My spoo tried to bite my finger the first few times I pointed, thinking I was offering the finger as a game or something. Yesterday, however, it seemed like she glanced off in the direction I was pointing at for a moment (before she again tried to play with my finger). 

Just wondering if your dog understands to look ahead in the _direction_ of a pointing finger, and if there seemed to be an age when they started to 'get it'?


----------



## Olie (Oct 10, 2009)

I discovered mine doing it by accident...

I sat by the small waste basket as they took one out I used 
Wait then come, slid the basket to them and used drop it. 

Its easier then you think. Our toys are out more then in though.


----------



## Chagall's mom (Jan 9, 2010)

poodleholic said:


> Basic cues:
> 
> Get it!
> Bring it!
> ...


Hey, that's_ my_ "secret formula" for getting Chagall to tidy up his things!! Only his last cue is "Leave it!" because as soon as he refills his toy box, he wants to unload it again.


----------



## poodleholic (Jan 6, 2010)

> Just wondering if your dog understands to look ahead in the direction of a pointing finger, and if there seemed to be an age when they started to 'get it'?


Somehow they do. All I have to do is point, and they understand quickly whatever it is I'm telling them - even to go around to the side door to come inside when they're out in the back yard at the back entrance. 

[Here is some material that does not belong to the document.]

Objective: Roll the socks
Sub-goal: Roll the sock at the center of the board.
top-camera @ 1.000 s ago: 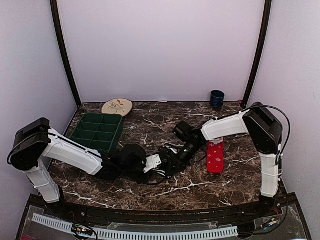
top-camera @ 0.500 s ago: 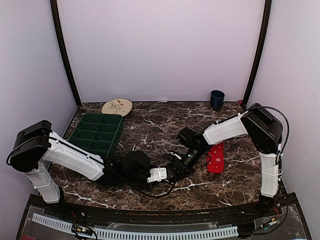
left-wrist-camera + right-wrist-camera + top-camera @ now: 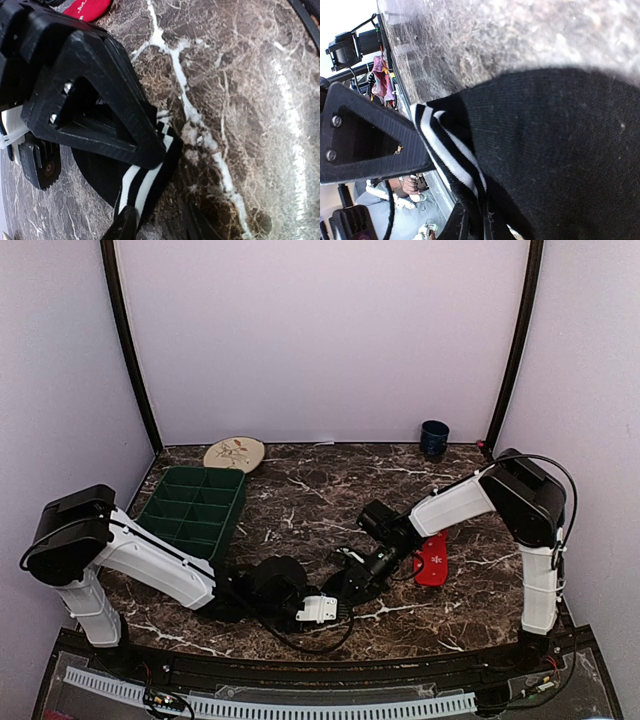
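- Both arms have dragged the work toward the near edge of the marble table (image 3: 300, 490) over the last second. The left wrist slid down and inward, and the right one followed it.
- The black sock (image 3: 142, 185) came along with them. It's now bunched between the two tools near the front middle of the table, striped cuff showing.
- The right gripper (image 3: 472, 222) is pinched together on the cuff end, with fabric squeezed right up between its tips.
- The left gripper (image 3: 157, 217) has its jaws partly apart with the striped cuff running down between them (honestly can't tell if it's actually biting or just straddling).
- The red snowflake sock (image 3: 432, 560) is off to the right, flat on the table. The right forearm now covers more of it than a second ago, but it looks untouched.
- My read: they're mid-roll on the black one, repositioning rather than finishing. The red one hasn't been started, so maybe less than halfway.
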You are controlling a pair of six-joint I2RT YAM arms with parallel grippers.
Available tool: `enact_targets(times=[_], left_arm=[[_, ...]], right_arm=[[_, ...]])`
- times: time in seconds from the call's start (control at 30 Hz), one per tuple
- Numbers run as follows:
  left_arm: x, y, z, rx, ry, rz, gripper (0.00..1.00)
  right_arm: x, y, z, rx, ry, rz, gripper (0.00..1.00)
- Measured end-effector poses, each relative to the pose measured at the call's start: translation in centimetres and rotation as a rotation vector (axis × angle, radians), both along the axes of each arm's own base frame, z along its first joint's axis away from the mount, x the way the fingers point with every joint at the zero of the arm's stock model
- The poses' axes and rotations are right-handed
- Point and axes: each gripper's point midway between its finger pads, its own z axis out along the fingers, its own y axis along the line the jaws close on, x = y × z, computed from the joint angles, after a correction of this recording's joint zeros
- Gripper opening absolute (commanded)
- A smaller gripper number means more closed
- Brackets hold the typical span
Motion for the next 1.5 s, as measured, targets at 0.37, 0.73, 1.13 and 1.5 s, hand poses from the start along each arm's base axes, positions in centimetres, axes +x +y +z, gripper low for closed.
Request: enact_targets(times=[0.37, 0.73, 1.13, 1.5], left_arm=[[1.5, -0.6, -0.2, 0.018, -0.095, 0.006, 0.36], [1.5, -1.0, -0.5, 0.036, -0.091, -0.01, 0.2], [1.1, -2.1, -0.9, 0.07, -0.022, -0.021, 0.14], [0.9, -3.7, -1.0, 0.099, 0.095, -0.005, 0.1]], right_arm=[[-0.4, -0.1, 0.0, 0.011, 0.021, -0.001, 0.08], [-0.4, -0.1, 0.0, 0.01, 0.024, -0.001, 0.08], [-0.5, -0.4, 0.1, 0.003, 0.024, 0.003, 0.18], [0.3, -1.7, 1.0, -0.04, -0.044, -0.028, 0.37]])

Beau was 16 months old when I got him, so don't know how old he was when he figured it out. Maddy was about 5 months old when I discovered what a quick study she is! It was raining, raining, raining, the installation of the new fence to enclose the back yard delayed, so I had to come up with some games to play with her inside. With "search and find," I only had to show her 3 times where the item I had hidden was (in plain sight to begin with), by pointing to the item before she "got it." To this day (she's 9 yrs old), search and find is her favorite game to play with me.


----------